**Activity**
Examine each line of the data. Copy those that contain the string "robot".
─── Given information ───
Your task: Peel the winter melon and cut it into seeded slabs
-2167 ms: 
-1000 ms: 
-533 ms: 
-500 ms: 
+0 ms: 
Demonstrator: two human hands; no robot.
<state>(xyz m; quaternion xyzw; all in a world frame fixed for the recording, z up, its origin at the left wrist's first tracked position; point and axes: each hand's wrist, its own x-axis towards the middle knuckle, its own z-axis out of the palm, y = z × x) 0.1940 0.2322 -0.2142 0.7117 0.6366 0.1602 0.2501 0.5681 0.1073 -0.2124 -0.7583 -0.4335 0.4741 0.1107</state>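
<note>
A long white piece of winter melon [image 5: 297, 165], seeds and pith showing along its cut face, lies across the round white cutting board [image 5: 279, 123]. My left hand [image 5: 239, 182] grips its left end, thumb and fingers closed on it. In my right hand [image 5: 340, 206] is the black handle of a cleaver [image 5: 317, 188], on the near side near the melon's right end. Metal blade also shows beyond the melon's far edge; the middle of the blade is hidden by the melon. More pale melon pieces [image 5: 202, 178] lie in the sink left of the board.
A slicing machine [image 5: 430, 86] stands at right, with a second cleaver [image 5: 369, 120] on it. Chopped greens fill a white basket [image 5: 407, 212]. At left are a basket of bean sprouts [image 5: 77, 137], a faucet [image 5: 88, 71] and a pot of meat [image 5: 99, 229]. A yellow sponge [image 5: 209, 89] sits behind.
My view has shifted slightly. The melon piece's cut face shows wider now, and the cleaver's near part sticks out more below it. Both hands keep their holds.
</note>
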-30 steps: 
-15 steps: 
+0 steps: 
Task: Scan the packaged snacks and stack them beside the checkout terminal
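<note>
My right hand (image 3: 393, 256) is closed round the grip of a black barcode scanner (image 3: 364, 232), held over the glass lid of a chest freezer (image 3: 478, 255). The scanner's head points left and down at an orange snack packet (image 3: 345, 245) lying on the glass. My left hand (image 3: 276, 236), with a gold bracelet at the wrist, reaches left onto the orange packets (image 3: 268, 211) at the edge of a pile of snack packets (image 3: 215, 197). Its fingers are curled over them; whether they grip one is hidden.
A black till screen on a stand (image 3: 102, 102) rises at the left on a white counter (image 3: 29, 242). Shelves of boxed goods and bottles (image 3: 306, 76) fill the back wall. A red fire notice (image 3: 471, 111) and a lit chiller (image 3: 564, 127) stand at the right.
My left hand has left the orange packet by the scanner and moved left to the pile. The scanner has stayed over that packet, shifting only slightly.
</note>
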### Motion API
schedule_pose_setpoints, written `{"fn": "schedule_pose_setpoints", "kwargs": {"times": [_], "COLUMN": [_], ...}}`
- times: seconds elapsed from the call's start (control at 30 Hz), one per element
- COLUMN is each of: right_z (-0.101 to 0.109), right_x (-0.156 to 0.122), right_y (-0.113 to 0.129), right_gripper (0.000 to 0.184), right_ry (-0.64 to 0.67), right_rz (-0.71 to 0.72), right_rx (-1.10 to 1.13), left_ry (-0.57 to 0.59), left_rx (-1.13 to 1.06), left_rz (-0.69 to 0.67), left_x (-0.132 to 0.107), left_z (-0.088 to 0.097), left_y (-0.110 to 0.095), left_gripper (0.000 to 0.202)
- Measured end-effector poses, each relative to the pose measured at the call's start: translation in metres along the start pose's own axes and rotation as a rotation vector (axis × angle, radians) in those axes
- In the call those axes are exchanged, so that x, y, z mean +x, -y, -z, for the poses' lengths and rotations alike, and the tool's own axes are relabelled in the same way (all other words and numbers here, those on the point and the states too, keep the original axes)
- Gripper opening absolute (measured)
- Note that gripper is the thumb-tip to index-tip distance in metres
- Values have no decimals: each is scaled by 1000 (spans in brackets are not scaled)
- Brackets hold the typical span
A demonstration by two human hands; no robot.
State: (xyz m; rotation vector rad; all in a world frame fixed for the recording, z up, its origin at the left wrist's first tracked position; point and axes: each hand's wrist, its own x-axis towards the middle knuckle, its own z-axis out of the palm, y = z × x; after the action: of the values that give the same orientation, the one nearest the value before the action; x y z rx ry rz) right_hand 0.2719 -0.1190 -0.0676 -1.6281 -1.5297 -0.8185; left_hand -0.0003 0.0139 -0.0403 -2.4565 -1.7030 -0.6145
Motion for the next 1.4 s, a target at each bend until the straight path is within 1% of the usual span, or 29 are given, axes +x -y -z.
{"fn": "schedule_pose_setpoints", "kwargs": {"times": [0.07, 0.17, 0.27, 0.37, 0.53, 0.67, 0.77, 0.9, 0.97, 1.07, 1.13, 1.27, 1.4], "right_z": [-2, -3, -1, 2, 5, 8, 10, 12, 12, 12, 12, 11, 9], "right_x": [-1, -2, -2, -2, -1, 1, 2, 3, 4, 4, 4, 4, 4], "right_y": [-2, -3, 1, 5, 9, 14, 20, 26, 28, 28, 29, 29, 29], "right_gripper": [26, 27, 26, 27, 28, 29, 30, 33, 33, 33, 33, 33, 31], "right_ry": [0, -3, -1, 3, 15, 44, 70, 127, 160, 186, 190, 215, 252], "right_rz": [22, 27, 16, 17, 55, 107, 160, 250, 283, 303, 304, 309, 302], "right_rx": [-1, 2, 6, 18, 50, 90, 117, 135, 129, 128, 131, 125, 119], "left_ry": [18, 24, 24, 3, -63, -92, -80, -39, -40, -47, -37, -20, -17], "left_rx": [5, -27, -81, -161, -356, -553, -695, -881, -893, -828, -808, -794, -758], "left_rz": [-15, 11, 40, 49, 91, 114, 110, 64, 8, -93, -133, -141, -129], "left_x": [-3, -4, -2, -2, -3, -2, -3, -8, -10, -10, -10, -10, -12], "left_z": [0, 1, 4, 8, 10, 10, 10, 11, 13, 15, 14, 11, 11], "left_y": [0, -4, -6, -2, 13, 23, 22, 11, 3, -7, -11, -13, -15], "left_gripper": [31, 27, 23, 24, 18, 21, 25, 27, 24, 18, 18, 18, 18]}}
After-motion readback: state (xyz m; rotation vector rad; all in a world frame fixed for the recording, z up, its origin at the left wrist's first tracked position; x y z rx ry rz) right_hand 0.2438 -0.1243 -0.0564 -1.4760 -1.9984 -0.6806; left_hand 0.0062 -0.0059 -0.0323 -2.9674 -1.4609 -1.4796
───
**Answer section**
Demonstrator: two human hands; no robot.
A demonstration by two human hands; no robot.

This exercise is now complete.